Stacked linechart visualization of j-devel by sender, march 05 through june 06, no sustain

The last post‘s visualization is put to work here visualizing the traffic on the j-devel mailing list (for the j text editor, but also beloved for armed bear common lisp) from March 2005 through now, June 13 2007, clustering on 7-day intervals. Each series is a specific author. ‘Sustain’, or the number of pixels of space to give to each series that doesn’t have traffic is at 0 because the number of one-time posters turns things into a mess of a lie. In the last post, sustain was at 2 because it made things prettier without significantly distorting the data. Decay might be a good compromise, although still introducing some distortion; really, the visualization then becomes a graph of ‘perceived activity’.

Not too many changes to do this; added a polygon renderer to the mozilla svg renderer backend and implemented an extremely naive type-dispatching in the thunderbird datafeed provider to fall back to the native python dispatcher so that it can process the aggregate nodes.

I should also note that there are just enough posters to the list to make the fallacy of using consecutive HSV points for consecutive data-series without additional variability a bad idea. At the bottom the two purplish colors pretty nearly blend together. Since the series may appear and disappear at will, it’s not sufficient to just hop the saturation or value between two values for alternating colors. Probably the thing to do is to ensure a minimal distance in the color-space and either spiraling in through the color wheel or just have multiple circles on the color wheel. We run out of usable colors eventually there too, but we can always fall-back to a graph-coloring algorithm to cheat and provide sufficient contrast between more closely spaced colors (in color-space; and forget perceptual color-space).


Stacked linechart visualization of j-devel by sender, march 05 through june 06, no sustain, bottom align

Er, so, looking at the visualization a little more, I realized if I’m going to talk about distortion, I should probably admit that the naive centering-layout algorithm probably hoses things up too.  So, to my loyal readers entirely consisting of people foolish enough to click on links I send them via IM, you get a bonus visualization which is the exact same thing as the above, but with the alignment routine set to ‘bottom’, which is arguably more accurate.

Blog vis with trendy stacked linechart

Frinkiac WordPress Shoutbox Stacked Linechart Flat Coloring

So, motivated by recent prettiness (C26000’s Extra StatsWave Graph‘ and its inspiration Lee Byron’s Layered Histogram, which also reminds me of the fundamentally different but visually close-enough IBM Research/Viégas/Wattenberg’s history flow), I have put in some preliminary aggregation logic and a ‘stacked linechart’ visualization. It’s quite the poor cousin to Lee Byron’s stuff, but we’ve got to start somewhere.

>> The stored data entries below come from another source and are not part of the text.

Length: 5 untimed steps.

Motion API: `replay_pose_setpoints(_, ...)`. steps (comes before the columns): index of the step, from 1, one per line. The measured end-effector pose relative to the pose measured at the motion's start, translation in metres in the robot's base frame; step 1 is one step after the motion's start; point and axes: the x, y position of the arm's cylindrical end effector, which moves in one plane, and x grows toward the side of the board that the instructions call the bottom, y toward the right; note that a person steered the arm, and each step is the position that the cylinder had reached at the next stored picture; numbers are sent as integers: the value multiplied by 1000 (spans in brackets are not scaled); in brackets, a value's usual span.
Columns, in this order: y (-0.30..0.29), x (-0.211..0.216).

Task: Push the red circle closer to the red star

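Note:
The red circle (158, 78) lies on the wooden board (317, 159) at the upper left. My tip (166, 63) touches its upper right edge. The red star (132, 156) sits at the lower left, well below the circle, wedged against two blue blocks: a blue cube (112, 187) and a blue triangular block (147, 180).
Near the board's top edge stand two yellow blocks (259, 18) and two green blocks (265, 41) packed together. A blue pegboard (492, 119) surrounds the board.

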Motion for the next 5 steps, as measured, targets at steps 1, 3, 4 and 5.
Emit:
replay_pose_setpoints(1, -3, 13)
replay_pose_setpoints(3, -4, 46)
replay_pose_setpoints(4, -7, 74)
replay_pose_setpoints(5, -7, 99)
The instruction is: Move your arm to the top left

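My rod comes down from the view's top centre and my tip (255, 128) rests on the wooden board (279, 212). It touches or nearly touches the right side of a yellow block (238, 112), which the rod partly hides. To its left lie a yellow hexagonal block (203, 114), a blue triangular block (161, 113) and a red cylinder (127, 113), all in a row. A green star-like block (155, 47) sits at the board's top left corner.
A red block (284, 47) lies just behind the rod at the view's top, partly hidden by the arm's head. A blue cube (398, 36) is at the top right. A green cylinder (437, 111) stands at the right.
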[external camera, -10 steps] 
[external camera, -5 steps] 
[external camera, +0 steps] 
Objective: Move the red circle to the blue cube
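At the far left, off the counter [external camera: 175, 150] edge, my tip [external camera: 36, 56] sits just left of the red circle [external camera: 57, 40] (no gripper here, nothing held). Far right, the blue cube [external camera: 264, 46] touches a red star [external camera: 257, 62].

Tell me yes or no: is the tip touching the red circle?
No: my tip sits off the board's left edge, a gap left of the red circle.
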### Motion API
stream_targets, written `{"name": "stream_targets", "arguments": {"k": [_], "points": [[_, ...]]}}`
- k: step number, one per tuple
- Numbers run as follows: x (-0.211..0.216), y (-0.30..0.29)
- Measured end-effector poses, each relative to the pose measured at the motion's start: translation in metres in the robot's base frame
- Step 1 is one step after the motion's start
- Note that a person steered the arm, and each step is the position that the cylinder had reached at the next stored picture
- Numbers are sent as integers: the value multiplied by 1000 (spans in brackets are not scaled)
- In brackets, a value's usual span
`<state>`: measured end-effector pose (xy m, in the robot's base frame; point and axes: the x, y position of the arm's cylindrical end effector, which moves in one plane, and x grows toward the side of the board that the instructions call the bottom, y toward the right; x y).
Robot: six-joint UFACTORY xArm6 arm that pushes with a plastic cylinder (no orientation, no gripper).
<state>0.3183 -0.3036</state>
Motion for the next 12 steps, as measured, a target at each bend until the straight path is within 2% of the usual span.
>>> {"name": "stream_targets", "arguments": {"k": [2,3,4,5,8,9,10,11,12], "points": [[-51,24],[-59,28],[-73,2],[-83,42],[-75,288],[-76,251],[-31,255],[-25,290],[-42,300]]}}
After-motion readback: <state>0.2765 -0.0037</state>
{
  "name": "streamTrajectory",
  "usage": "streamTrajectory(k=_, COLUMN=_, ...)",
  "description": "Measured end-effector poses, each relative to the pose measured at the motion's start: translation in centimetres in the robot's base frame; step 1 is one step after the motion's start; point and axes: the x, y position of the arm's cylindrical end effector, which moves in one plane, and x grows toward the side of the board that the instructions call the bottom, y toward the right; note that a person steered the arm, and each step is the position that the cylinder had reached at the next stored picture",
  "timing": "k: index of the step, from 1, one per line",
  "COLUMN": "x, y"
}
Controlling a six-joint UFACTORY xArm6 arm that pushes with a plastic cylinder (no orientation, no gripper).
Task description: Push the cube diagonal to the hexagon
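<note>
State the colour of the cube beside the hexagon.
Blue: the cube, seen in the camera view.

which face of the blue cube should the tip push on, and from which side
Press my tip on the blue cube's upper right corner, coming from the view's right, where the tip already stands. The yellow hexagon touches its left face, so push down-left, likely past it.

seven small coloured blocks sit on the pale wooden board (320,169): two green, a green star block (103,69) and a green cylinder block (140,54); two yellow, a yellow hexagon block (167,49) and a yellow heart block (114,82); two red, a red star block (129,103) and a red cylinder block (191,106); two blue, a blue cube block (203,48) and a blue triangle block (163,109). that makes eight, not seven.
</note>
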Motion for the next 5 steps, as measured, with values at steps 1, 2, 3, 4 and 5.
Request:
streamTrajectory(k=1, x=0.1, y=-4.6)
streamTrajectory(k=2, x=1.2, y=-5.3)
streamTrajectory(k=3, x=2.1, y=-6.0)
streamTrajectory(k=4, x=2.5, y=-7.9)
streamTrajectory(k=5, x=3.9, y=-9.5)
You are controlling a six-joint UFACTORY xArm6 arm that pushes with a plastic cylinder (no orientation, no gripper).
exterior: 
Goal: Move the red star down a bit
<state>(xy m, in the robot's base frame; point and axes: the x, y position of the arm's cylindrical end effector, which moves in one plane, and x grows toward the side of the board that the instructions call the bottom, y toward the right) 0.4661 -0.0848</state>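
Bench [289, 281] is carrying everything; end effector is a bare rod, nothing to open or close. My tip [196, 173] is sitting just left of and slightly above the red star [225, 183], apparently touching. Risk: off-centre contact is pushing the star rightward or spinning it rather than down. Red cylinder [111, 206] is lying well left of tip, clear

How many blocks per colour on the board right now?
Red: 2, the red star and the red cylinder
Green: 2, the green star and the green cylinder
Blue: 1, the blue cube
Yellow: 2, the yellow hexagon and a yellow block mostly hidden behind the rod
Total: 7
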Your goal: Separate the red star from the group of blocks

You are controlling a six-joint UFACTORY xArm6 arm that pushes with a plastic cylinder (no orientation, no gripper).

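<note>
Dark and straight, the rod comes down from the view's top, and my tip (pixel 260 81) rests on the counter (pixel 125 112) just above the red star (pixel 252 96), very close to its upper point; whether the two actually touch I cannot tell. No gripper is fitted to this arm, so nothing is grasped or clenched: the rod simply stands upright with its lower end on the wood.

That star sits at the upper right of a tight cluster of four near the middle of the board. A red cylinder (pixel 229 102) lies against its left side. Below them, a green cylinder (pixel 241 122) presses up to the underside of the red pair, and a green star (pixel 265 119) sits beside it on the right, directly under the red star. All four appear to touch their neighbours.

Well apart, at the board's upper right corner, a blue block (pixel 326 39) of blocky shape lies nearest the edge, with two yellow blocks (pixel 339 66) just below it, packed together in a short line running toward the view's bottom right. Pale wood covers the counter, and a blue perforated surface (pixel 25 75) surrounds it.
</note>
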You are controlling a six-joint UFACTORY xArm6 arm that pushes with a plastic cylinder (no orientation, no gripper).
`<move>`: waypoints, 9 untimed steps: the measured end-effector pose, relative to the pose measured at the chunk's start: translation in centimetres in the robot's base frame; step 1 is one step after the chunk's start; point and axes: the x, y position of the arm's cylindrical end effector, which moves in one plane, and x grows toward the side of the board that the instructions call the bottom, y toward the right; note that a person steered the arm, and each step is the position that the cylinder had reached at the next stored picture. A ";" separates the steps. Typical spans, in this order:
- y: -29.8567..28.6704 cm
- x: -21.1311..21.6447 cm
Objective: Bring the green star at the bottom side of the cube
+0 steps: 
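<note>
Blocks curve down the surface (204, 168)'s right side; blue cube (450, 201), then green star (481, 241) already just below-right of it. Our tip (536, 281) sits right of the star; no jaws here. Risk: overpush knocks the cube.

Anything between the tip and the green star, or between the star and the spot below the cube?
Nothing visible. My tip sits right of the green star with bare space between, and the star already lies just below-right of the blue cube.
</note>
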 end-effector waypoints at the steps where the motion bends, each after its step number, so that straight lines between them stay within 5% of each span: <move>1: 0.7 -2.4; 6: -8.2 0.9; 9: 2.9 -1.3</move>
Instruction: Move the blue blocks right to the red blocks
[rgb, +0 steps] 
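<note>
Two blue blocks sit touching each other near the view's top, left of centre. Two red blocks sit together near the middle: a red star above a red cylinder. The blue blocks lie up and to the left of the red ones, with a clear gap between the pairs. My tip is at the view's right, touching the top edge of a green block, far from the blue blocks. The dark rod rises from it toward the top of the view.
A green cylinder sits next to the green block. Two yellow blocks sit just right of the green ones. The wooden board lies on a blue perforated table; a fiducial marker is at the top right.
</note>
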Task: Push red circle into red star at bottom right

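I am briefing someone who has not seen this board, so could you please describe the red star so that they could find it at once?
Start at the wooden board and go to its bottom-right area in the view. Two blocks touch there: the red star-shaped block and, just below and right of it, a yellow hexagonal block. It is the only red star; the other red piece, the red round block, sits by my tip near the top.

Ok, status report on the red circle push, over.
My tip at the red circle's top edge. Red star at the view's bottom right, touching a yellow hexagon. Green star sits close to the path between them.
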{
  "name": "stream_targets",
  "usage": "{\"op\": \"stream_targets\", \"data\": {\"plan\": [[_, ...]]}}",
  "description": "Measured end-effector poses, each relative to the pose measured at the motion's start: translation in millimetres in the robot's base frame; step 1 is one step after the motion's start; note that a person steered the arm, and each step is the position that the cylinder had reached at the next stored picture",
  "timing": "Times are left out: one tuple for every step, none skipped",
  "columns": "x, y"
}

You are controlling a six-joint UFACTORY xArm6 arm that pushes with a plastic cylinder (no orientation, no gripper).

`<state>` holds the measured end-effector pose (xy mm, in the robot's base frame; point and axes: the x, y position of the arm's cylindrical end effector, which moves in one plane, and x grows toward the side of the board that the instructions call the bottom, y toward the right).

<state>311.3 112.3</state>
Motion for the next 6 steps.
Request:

Although histogram is probably a better term for the result, the visualization is actually ignorant that there’s aggregation going on, so stacked linechart it is. The data is the same data (wordpress shoutbox ‘shouts’) from my last post, but instead of block stacking to get a de facto histogram, the binned time-intervals are aggregated by author. The stacked linechart consumes these and — presto — a de facto trendy histogram. The main difference here is that the bin period is 7 days, although bugs remain. I am going to replace my haphazard date logic with python-dateutil shortly to resolve this problem.

Frinkiac WordPress Shoutbox Stacked Linechart Link Tally Coloring

Of course, the whole point of visophyte is (excessive) flexibility, so let’s at least leverage that. The above is the same data, but with the fill’s saturation varying with the total number of hyperlinks included in ‘shouts’ for that time interval, producing a quasi-retro wire-frame effect.  Stronger/bolder colors = more links, lighter/faded colors = less/no links.  Some day, perhaps a pretty spline version, but up next is getting back to Thunderbird.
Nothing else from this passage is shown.